**Required action**
All of the listing should be transcribed exactly.
Source data START
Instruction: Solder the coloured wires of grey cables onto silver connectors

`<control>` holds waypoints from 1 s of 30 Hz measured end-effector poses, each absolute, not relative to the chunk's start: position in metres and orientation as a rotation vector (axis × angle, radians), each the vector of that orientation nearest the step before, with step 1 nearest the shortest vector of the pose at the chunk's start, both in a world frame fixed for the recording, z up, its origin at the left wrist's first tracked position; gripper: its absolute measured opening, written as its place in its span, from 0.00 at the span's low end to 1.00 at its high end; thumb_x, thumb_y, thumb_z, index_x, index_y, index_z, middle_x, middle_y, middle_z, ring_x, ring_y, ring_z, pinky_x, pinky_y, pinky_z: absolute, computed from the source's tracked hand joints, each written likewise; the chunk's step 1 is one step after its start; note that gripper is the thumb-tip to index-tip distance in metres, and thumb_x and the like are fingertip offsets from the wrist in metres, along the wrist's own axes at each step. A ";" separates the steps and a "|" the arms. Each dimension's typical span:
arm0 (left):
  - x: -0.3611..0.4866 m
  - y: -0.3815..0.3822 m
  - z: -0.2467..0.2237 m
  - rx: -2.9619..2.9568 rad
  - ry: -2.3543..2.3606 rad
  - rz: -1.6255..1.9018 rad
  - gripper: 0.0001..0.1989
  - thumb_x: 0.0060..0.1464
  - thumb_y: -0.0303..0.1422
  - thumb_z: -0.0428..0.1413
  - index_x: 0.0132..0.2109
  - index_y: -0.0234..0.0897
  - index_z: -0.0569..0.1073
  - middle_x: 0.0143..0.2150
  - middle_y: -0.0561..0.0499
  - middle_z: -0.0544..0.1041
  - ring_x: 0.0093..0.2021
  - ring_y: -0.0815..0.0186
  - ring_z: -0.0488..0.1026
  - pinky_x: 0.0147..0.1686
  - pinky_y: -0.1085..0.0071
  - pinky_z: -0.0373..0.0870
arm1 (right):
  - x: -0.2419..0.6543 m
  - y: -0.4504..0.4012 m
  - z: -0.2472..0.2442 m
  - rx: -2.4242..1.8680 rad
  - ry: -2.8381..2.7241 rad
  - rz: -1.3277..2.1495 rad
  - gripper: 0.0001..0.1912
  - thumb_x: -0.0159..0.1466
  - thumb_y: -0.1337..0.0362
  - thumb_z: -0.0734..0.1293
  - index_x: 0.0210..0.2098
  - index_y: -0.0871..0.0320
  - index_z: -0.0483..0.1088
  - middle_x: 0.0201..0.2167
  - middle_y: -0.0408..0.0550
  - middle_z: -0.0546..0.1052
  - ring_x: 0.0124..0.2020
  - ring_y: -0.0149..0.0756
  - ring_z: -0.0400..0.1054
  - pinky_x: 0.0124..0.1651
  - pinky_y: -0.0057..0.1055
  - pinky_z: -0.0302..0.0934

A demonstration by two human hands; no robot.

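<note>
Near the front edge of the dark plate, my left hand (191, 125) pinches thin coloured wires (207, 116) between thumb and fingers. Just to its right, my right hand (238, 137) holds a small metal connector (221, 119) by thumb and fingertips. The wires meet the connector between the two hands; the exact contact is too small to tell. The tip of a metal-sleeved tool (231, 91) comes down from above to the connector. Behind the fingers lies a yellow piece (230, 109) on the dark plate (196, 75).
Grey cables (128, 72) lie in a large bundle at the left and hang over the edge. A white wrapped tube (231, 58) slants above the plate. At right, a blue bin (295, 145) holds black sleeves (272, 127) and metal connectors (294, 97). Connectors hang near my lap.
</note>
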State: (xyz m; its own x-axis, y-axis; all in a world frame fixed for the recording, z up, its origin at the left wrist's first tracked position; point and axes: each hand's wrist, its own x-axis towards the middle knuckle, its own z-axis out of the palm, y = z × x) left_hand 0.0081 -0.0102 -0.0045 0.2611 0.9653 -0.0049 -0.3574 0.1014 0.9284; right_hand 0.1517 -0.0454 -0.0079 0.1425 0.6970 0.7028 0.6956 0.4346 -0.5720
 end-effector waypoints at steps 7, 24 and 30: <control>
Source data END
**Response area**
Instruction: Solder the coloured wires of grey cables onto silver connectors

`<control>` holds waypoints from 1 s of 30 Hz measured end-effector poses, each absolute, not relative to the chunk's start: position in metres and orientation as a rotation vector (axis × angle, radians), each the vector of that orientation nearest the step before, with step 1 nearest the shortest vector of the pose at the chunk's start, both in a world frame fixed for the recording, z up, its origin at the left wrist's first tracked position; gripper: its absolute measured opening, written as its place in its span, from 0.00 at the span's low end to 1.00 at its high end; thumb_x, thumb_y, thumb_z, index_x, index_y, index_z, middle_x, middle_y, middle_z, ring_x, ring_y, ring_z, pinky_x, pinky_y, pinky_z: absolute, computed from the source's tracked hand joints, each written likewise; the chunk's step 1 is one step after its start; note that gripper is the thumb-tip to index-tip distance in metres, and thumb_x and the like are fingertip offsets from the wrist in metres, along the wrist's own axes at each step. A ";" separates the steps and a "|" the arms. Each dimension's typical span:
arm0 (left):
  - x: -0.3611..0.4866 m
  - y: -0.3815..0.3822 m
  - z: -0.2467..0.2237 m
  - rx: -2.9619..2.9568 rad
  - ry: -2.3543..2.3606 rad
  - rz: -1.6255..1.9018 rad
  - gripper: 0.0001..0.1989
  - thumb_x: 0.0060..0.1464
  - thumb_y: -0.0303..0.1422
  - thumb_z: -0.0428..0.1413
  - index_x: 0.0132..0.2109
  - index_y: -0.0234..0.0897
  - index_z: -0.0569..0.1073
  - middle_x: 0.0143..0.2150
  - middle_y: -0.0561..0.0499
  - middle_z: -0.0544..0.1041
  - ring_x: 0.0093..0.2021
  - ring_y: -0.0815..0.0186
  - ring_z: -0.0488..0.1026
  - pinky_x: 0.0147..0.1686
  - pinky_y: -0.1085..0.0071
  - pinky_z: -0.0373..0.0870
arm1 (right):
  - x: -0.2419..0.6543 m
  - y: -0.4504..0.4012 m
  - z: -0.2472..0.2442 m
  - rx: -2.4242..1.8680 rad
  - ry: -2.8381..2.7241 rad
  - rz: -1.3277..2.1495 rad
  - gripper: 0.0001..0.1912
  - thumb_x: -0.0159..0.1466
  - thumb_y: -0.1337..0.0362
  - thumb_z: -0.0734..0.1293
  - index_x: 0.0210..0.2098
  - index_y: -0.0871..0.0320
  - index_z: -0.0483..0.1088
  - middle_x: 0.0201..0.2167
  - middle_y: -0.0408..0.0550
  - middle_z: -0.0546..0.1052
  - ring_x: 0.0124..0.2020
  - ring_y: -0.0149..0.0756
  - ring_z: -0.0400..0.1054
  - pinky_x: 0.0124..0.1651
  - pinky_y: -0.0057..0.1055
  - pinky_z: -0.0302..0.0934

A demonstration by two human hands; no robot.

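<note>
Near the front edge of the dark plate, my left hand (191, 125) pinches thin coloured wires (207, 116) between thumb and fingers. Just to its right, my right hand (238, 137) holds a small metal connector (221, 119) by thumb and fingertips. The wires meet the connector between the two hands; the exact contact is too small to tell. The tip of a metal-sleeved tool (231, 91) comes down from above to the connector. Behind the fingers lies a yellow piece (230, 109) on the dark plate (196, 75).
Grey cables (128, 72) lie in a large bundle at the left and hang over the edge. A white wrapped tube (231, 58) slants above the plate. At right, a blue bin (295, 145) holds black sleeves (272, 127) and metal connectors (294, 97). Connectors hang near my lap.
</note>
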State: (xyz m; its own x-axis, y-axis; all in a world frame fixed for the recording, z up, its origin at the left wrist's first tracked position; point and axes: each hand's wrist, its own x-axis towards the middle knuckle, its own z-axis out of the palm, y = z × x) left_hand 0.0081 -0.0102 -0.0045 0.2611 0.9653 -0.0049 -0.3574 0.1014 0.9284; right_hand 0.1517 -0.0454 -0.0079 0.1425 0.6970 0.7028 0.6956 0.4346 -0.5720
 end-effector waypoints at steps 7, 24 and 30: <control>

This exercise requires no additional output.